# What is being asked
Return each line of the entries that mentions the word "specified".

# The records

_ _ _ _

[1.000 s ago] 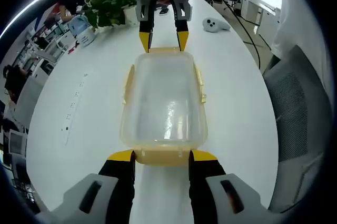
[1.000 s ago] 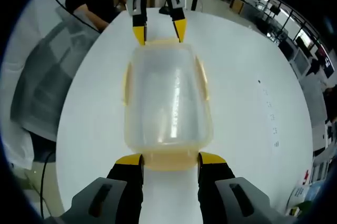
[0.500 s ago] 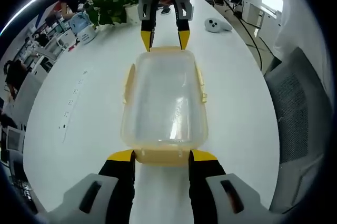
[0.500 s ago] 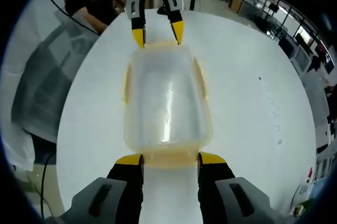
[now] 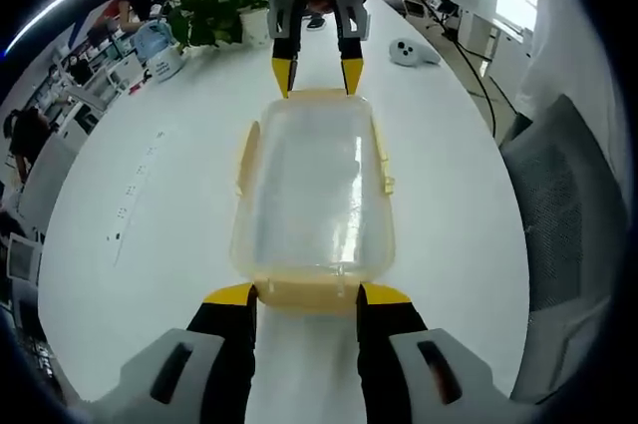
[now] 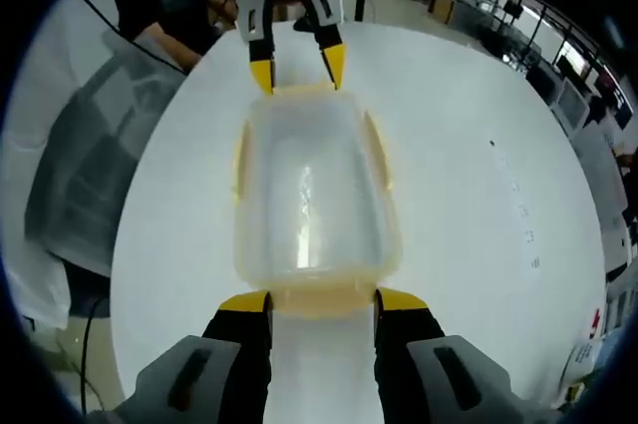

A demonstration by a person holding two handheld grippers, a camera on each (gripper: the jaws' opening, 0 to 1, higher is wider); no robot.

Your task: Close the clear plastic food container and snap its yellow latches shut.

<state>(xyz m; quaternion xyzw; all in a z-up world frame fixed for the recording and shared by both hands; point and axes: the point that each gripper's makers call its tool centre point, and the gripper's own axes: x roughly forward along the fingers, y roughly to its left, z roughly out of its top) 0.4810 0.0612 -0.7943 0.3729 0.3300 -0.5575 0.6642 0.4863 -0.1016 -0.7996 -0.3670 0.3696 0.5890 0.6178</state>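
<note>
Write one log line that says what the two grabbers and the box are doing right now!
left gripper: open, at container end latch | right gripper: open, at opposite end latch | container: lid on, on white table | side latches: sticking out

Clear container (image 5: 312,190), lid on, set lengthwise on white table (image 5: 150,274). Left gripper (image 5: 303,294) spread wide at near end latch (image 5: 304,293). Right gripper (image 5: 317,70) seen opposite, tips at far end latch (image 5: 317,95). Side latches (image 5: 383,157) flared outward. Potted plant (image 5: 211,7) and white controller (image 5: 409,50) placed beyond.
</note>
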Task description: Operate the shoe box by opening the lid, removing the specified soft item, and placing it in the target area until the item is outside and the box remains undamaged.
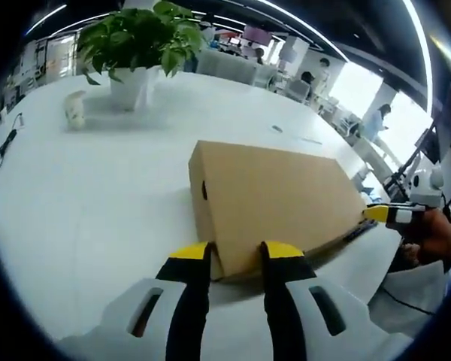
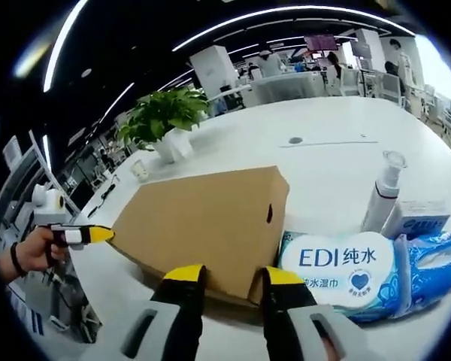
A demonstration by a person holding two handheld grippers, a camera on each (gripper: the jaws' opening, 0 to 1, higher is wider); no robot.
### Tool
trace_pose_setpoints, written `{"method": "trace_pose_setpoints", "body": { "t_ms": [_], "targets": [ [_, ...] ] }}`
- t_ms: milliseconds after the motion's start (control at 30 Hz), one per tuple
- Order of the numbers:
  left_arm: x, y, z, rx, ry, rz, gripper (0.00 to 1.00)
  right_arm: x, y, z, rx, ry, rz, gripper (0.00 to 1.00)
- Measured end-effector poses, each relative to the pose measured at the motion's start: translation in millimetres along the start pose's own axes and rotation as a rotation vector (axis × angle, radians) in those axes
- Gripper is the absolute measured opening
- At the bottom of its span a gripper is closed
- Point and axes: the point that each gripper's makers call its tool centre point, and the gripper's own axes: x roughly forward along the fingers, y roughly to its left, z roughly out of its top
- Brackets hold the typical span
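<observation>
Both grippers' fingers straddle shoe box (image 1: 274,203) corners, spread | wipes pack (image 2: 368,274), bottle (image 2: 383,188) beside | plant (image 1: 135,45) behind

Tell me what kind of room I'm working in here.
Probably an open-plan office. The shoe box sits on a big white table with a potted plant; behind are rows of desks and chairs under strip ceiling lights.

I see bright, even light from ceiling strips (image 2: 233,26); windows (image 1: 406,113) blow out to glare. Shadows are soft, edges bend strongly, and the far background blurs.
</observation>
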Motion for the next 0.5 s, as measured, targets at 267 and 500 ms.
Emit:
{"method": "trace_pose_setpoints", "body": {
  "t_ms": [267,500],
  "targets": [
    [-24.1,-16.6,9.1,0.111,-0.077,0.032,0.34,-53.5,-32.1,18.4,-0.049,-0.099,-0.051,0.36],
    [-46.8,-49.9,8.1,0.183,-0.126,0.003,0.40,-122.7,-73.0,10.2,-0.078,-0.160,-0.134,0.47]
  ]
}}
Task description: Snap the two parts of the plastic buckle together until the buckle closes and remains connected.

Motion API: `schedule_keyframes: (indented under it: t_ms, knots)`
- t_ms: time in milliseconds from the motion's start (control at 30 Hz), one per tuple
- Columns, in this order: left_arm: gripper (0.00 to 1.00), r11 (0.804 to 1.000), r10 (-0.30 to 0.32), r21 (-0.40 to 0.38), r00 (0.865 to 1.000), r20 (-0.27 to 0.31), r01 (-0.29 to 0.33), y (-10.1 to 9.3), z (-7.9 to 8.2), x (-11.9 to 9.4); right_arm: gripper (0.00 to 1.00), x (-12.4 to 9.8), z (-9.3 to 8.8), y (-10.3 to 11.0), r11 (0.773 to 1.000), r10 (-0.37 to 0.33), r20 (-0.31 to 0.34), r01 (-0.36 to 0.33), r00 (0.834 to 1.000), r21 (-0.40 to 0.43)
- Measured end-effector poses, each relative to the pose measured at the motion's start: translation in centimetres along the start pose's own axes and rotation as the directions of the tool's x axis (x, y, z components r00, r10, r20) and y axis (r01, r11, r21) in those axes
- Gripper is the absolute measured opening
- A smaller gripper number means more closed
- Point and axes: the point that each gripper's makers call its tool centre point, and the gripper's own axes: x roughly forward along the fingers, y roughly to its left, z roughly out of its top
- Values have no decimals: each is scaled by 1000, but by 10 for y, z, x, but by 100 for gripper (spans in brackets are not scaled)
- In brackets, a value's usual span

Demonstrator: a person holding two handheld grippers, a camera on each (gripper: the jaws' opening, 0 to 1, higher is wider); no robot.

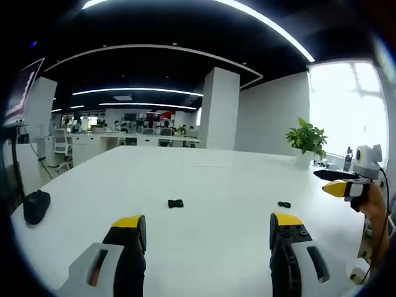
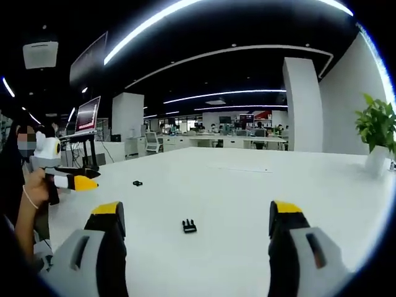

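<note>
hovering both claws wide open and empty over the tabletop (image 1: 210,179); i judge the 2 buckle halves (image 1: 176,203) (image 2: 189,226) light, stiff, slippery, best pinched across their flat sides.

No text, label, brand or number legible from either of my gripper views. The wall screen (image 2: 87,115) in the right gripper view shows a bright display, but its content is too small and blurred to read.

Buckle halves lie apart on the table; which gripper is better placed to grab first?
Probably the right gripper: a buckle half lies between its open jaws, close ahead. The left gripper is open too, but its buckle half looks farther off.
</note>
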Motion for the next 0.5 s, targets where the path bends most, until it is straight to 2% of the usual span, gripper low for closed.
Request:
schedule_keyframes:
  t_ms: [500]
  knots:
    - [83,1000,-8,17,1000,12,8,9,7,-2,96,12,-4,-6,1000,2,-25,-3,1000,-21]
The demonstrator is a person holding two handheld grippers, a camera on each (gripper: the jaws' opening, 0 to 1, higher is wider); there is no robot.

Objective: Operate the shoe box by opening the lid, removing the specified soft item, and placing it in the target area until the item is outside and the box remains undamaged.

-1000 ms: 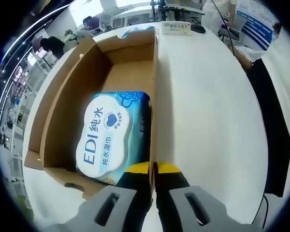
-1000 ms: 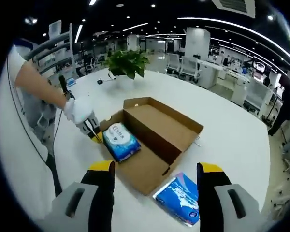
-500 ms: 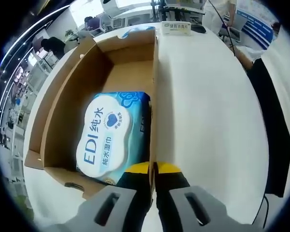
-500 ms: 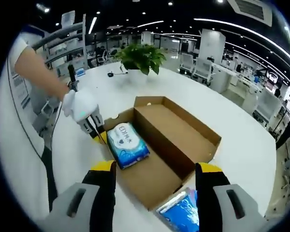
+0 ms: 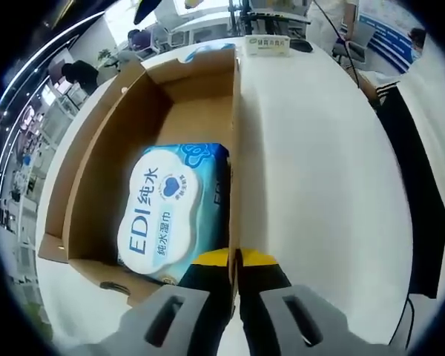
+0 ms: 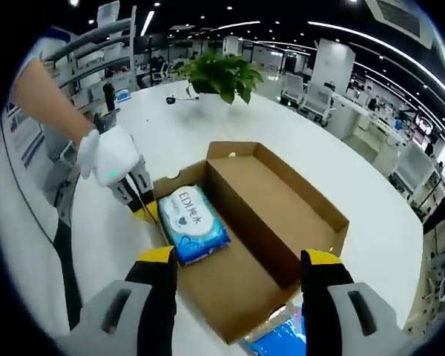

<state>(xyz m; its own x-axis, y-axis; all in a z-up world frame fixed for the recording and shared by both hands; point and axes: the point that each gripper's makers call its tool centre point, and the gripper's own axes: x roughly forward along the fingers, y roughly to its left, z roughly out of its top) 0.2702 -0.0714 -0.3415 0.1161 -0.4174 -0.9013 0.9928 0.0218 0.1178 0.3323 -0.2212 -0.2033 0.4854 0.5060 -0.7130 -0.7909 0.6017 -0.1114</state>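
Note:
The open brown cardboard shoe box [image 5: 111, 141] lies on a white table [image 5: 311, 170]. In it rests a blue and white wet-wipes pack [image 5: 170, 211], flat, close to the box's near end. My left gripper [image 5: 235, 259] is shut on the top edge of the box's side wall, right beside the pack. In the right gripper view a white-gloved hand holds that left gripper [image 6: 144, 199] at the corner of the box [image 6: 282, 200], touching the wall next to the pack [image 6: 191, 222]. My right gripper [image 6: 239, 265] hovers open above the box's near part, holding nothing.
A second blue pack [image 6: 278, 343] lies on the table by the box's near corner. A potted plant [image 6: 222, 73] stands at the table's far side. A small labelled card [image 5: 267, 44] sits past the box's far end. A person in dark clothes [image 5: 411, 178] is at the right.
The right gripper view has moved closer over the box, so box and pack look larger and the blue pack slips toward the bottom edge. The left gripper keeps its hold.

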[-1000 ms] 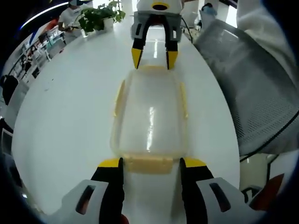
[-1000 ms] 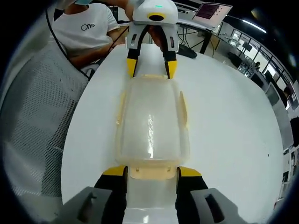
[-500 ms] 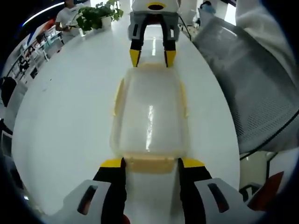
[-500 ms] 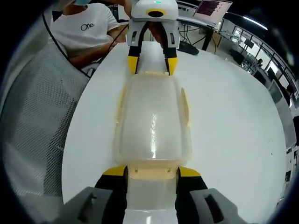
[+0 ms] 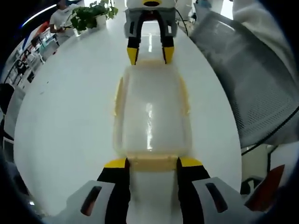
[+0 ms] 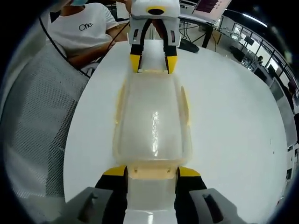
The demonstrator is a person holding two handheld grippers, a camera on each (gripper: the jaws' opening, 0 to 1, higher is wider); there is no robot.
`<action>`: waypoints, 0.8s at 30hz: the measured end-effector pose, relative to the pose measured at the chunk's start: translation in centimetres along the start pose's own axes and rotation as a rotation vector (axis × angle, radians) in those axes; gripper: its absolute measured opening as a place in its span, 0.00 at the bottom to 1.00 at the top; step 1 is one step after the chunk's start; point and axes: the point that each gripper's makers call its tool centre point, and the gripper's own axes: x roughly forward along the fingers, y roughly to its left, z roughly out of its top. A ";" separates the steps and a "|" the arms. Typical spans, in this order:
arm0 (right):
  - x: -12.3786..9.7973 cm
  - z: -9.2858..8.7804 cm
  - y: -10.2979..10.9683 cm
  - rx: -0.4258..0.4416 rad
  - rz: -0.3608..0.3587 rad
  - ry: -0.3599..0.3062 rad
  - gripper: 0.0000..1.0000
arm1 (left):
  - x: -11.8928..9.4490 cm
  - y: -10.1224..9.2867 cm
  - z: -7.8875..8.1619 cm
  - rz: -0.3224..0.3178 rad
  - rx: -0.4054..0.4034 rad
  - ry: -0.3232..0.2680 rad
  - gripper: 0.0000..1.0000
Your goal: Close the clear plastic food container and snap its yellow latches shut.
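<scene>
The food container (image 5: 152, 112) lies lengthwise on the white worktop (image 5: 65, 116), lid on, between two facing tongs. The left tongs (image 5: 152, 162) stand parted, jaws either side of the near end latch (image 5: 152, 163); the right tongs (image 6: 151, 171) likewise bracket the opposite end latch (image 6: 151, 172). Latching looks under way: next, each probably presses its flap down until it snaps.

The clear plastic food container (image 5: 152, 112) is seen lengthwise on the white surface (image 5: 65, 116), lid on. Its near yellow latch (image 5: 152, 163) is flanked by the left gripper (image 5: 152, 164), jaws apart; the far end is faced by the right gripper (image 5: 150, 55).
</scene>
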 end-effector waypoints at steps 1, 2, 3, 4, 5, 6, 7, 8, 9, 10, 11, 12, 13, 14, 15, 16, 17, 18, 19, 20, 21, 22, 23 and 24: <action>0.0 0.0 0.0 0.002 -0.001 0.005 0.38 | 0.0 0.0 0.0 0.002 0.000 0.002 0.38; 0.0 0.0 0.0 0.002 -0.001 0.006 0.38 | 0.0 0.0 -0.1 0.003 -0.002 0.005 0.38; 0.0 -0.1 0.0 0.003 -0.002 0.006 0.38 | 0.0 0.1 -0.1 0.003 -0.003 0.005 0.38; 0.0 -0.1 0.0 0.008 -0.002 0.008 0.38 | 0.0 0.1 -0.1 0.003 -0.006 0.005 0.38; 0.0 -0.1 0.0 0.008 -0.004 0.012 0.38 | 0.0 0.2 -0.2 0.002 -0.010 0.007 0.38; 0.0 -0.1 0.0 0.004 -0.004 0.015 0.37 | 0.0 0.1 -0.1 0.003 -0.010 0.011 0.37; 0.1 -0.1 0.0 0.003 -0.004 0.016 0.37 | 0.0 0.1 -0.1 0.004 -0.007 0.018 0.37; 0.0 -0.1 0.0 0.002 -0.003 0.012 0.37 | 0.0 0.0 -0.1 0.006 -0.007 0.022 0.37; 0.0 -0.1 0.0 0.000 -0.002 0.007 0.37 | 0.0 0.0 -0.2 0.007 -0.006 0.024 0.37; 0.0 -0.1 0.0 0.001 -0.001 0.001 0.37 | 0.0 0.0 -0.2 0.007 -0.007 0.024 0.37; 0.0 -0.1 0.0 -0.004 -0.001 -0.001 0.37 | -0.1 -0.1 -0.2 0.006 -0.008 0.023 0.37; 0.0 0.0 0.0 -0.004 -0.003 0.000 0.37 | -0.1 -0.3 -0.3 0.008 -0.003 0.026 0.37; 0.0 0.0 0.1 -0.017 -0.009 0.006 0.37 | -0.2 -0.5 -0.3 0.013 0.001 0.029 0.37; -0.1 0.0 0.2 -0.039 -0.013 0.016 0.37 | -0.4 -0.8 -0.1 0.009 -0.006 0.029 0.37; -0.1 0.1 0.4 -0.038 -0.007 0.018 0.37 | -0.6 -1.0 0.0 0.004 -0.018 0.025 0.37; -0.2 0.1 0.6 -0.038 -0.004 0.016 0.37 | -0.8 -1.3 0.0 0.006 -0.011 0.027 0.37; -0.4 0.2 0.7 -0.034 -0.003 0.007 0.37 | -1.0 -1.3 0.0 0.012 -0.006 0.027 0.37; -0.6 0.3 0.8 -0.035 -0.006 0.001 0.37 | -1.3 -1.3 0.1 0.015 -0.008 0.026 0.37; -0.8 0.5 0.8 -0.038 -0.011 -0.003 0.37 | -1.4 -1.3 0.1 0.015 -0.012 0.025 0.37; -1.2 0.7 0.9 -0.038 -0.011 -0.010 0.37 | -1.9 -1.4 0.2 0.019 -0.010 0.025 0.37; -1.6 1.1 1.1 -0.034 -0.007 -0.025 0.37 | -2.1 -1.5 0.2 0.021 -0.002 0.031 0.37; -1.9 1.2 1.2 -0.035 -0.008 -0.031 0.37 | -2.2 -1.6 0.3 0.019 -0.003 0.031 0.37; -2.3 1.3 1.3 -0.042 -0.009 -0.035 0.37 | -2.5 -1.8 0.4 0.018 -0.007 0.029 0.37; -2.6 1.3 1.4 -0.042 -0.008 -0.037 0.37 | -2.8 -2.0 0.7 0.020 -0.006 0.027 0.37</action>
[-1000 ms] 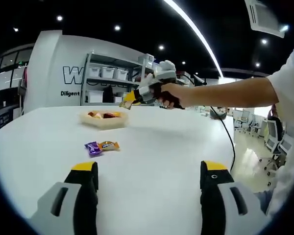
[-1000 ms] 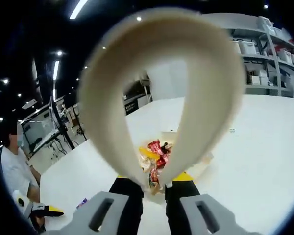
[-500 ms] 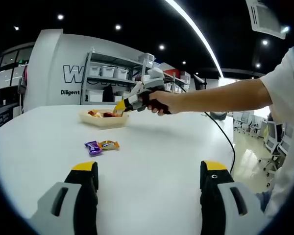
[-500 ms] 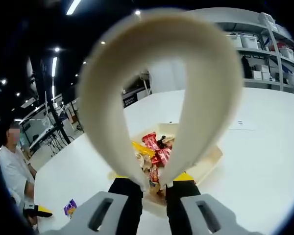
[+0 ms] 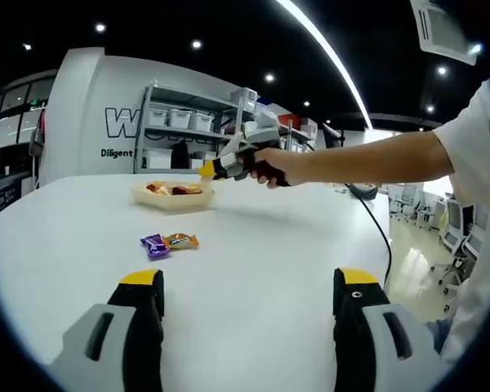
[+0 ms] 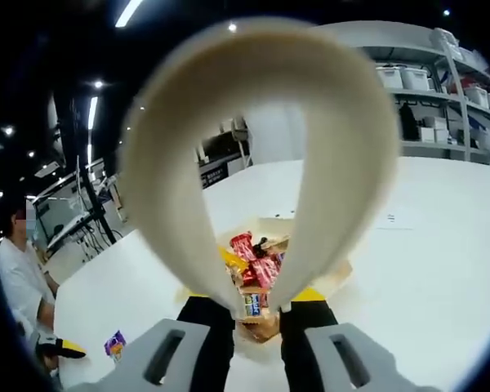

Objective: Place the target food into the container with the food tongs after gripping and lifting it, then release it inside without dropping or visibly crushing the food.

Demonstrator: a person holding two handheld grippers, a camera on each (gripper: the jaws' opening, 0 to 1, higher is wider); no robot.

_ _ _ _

# Task response
Task description: Operate the shoe box by opening the lid, removing the specified soft item, and placing it in the target area until the item is outside and the box remains undamaged.
Objective: Operate the shoe box by opening the lid, removing the specified soft item, and placing it in the target area until the item is outside and the box remains undamaged.

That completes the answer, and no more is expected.